Example 1 Consider an investor with current consumption c_0 = 6.5, risk aversion \gamma = 4, and discount factor \beta = 0.95. There are three scenarios — Boom, Normal, and Recession — with probabilities, next-period consumption, and payoffs of two assets X and Y given by q = \begin{bmatrix} 0.3 \\ 0.5 \\ 0.2 \end{bmatrix}, \quad c_1 = \begin{bmatrix} 9.0 \\ 6.7 \\ 5.4 \end{bmatrix}, \quad x = \begin{bmatrix} 9.8 \\ 8.3 \\ 6.5 \end{bmatrix}, \quad y = \begin{bmatrix} 6.0 \\ 5.0 \\ 7.1 \end{bmatrix}. The SDF in each scenario is m = 0.95\,(c_1/6.5)^{-4}: m = \begin{bmatrix} 0.258 \\ 0.842 \\ 1.994 \end{bmatrix}. Using equation (4), p(X) = 0.3(0.258)(9.8) + 0.5(0.842)(8.3) + 0.2(1.994)(6.5) = 6.85, p(Y) = 0.3(0.258)(6.0) + 0.5(0.842)(5.0) + 0.2(1.994)(7.1) = 5.40. Since \operatorname{E}(X) = 8.39 and \operatorname{E}(Y) = 5.72, the expected returns are \operatorname{E}(r^X) = 22.5\% and \operatorname{E}(r^Y) = 5.91\%.

Asset Pricing Implications

In the Stochastic Discount Factor notebook we showed that for any traded payoff x with price p, the gross return R = x/p satisfies \operatorname{E}(mR) = 1, that the risk-free rate is R^f = 1/\operatorname{E}(m), and that the risk premium on any asset satisfies \operatorname{E}(R^i) - R^f = -\frac{\operatorname{Cov}(m, R^i)}{\operatorname{E}(m)}. Those results hold for any valid SDF. Now that m = \beta u'(c_1)/u'(c_0) has an explicit economic form, each of them acquires a concrete interpretation in terms of consumption.

Example 2 Using the data of Example 1, \operatorname{E}(m) = 0.3(0.258) + 0.5(0.842) + 0.2(1.994) = 0.8972, so R^f = \frac{1}{0.8972} = 1.1146, or a net return of 11.46\% per period.

The risk premium formula says that assets paying off when marginal utility is high — when future consumption is low — are valuable insurance and carry lower expected returns.

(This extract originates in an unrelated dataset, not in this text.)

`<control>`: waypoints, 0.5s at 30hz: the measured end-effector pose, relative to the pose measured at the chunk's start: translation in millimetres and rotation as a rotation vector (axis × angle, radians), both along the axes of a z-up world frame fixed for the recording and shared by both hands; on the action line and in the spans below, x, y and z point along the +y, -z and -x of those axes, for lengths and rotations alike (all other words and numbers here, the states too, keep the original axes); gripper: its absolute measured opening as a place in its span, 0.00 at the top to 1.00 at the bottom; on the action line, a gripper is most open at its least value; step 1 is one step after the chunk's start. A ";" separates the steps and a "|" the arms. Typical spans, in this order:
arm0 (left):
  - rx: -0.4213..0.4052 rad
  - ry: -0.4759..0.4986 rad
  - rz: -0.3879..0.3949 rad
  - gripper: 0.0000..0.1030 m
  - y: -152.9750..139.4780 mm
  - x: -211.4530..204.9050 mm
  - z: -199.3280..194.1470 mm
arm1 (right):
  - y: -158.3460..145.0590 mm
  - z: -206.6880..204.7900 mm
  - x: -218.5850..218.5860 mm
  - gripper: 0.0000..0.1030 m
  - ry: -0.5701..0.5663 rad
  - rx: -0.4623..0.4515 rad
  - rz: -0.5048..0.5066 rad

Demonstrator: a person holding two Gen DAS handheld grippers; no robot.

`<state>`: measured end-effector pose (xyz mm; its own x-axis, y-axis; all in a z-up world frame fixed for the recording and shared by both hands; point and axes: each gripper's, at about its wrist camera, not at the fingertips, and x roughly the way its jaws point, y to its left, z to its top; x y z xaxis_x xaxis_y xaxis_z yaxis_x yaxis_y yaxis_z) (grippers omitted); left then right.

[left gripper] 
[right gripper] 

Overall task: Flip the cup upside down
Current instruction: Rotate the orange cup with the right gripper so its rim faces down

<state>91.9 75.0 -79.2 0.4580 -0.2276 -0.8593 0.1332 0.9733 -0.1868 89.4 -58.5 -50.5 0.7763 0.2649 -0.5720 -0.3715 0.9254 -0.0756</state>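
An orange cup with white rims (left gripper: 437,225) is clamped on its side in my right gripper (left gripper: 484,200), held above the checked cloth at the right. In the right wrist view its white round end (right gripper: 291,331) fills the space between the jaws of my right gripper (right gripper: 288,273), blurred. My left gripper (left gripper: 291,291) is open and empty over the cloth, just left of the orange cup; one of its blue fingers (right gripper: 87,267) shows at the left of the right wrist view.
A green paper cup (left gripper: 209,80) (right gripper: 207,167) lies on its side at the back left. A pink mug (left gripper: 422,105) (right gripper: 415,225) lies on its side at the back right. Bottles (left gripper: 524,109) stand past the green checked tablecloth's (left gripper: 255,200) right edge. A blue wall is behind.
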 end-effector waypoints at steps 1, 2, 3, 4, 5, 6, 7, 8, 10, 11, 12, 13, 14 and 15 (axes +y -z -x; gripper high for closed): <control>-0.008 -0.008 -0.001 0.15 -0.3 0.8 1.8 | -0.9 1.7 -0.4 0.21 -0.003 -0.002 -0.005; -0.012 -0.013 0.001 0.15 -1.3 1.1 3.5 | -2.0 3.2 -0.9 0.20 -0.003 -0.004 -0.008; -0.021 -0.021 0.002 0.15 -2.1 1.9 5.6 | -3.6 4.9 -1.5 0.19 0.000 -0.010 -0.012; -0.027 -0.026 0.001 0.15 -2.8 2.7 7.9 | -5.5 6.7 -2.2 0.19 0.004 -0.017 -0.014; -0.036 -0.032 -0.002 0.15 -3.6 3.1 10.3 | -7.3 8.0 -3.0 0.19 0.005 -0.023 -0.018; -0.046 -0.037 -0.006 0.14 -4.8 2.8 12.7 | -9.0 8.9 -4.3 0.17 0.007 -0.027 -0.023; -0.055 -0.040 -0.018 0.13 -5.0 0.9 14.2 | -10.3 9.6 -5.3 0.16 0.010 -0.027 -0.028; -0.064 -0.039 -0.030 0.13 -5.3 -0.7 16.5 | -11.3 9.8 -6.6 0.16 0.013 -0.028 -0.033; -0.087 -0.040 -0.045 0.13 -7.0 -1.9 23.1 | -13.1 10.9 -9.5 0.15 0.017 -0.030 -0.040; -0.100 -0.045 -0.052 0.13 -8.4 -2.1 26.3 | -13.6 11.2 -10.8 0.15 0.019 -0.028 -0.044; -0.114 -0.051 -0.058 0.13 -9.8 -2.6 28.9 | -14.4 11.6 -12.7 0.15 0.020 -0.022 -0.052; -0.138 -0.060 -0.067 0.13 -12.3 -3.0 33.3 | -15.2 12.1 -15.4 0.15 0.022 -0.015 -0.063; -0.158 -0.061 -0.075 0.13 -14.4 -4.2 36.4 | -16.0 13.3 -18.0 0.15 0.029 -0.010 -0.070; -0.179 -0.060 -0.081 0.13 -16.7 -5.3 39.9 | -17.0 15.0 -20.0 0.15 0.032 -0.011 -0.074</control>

The same covariance decomposition applied to prices rather than returns gives \begin{aligned} p & = \operatorname{E}(mx) = \operatorname{E}(m)\,\operatorname{E}(x) + \operatorname{Cov}(m, x) \\ & = \frac{\operatorname{E}(x)}{R^f} + \operatorname{Cov}(m, x), \end{aligned} \tag{5} separating the time value of money from the risk adjustment.

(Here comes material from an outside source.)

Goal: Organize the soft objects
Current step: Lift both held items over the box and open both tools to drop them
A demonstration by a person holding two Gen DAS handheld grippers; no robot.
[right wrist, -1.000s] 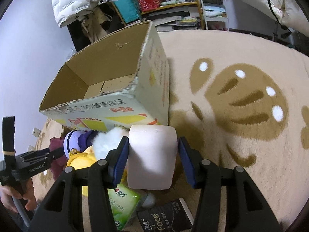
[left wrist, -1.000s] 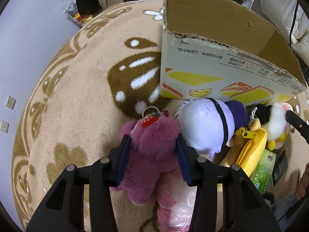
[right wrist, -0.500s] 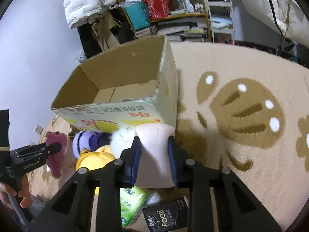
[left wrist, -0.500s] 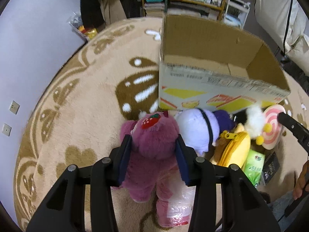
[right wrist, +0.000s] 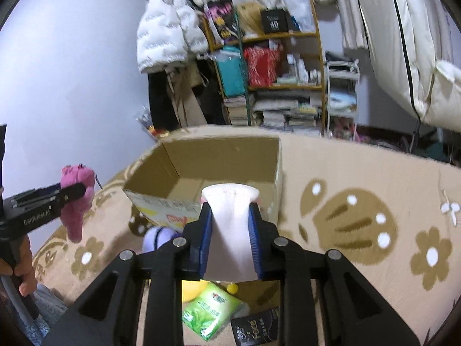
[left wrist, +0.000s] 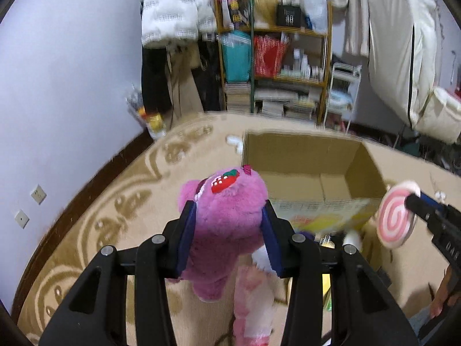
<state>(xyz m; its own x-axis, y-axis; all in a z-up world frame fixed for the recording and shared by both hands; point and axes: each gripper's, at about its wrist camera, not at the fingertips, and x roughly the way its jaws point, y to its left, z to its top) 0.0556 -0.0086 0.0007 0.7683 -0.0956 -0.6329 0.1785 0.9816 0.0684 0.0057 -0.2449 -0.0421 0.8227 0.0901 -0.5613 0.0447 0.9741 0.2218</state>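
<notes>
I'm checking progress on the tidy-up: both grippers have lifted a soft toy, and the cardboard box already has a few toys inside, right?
Not quite. The cardboard box is empty: the right wrist view looks into it and shows only bare cardboard. The rest holds: the left gripper grips the pink plush bear and the right gripper grips the pink-and-white swirl cushion, both lifted off the rug.

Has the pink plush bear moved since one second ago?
Yes. The pink plush bear, clamped in the left gripper, has come up off the carpet and now hangs beside the cardboard box.
</notes>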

Rewriting the risk premium in beta form, \operatorname{E}(R^i) - R^f = \beta_{i,m}\,\lambda_m, \tag{6} where \beta_{i,m} = \operatorname{Cov}(R^i, m)/\operatorname{V}(m) and \lambda_m = -\operatorname{V}(m)/\operatorname{E}(m) < 0. This is a beta pricing model in which the single factor is marginal utility growth. Assets that covary positively with the SDF have positive \beta_{i,m}, but since \lambda_m < 0 they carry a negative risk premium and earn expected returns below the risk-free rate. They are insurance assets: investors accept low returns in exchange for payoffs concentrated in bad times.